Quando contatado, um policial sênior da delegacia da cidade disse que as alegações de Adeel eram “infundadas”.

Ele disse que o FIR foi registrado de acordo com os procedimentos operacionais padrão (SOPs) e na presença das famílias afetadas.

“O policial acusado de trapaça não fez nada de errado.
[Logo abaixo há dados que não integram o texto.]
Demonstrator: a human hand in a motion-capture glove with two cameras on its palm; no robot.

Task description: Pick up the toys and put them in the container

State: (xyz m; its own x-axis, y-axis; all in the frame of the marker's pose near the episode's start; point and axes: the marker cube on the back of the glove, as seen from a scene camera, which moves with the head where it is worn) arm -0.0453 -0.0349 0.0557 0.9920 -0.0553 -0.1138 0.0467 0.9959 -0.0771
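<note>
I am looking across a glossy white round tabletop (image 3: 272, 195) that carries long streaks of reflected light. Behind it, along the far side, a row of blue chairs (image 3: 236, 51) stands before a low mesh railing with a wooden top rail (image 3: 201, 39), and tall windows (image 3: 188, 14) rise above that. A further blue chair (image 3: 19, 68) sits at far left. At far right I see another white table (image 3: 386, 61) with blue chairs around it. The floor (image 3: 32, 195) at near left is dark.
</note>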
Ninguém poderia imaginar se comportar mal contra uma família assim quando uma criança inocente da família foi morta, seu pai e seu irmão ficaram gravemente feridos e a mãe ficou gravemente ferida”, acrescentou o policial.

Em 18 de junho, o Inspetor Geral Adicional do CCD, Sohail Zafar Chatta, disse que o policial citado pelo assassinato não receberia qualquer simpatia da polícia e que a ficha de acusação seria concluída dentro de uma semana.

O CCD, criado no ano passado, tem sido criticado por activistas dos direitos humanos e membros da sociedade civil por alegados encontros extrajudiciais com a polícia e numerosas vítimas.

Em Fevereiro, um relatório de apuração de factos da Comissão dos Direitos Humanos do Paquistão (HRCP) afirmou que o CCD tinha adoptado uma “política deliberada de organizar encontros policiais que conduziam a execuções extrajudiciais”.